EXERCISE DESCRIPTION =
Go through the data from its first line and retype each line, stopping once the line containing "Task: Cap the" has been retyped.

>>>

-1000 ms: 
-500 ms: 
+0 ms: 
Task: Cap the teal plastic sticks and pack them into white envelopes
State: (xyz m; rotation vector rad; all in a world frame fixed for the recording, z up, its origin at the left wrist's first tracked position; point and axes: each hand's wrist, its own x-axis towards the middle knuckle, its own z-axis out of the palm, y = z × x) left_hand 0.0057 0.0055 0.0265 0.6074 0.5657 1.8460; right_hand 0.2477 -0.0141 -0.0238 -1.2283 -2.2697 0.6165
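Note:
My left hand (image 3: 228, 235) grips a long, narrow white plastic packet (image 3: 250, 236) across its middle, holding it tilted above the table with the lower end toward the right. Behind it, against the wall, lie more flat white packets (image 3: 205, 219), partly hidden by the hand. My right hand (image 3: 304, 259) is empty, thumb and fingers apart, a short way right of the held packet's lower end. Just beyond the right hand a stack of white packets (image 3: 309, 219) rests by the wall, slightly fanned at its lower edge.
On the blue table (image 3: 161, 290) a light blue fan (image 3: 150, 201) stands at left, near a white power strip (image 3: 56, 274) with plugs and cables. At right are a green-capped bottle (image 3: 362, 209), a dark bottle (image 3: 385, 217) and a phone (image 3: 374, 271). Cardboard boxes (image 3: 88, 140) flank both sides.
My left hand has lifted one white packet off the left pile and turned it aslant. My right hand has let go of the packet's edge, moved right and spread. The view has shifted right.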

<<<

TASK SOLUTION =
-1000 ms: 
-500 ms: 
+0 ms: 
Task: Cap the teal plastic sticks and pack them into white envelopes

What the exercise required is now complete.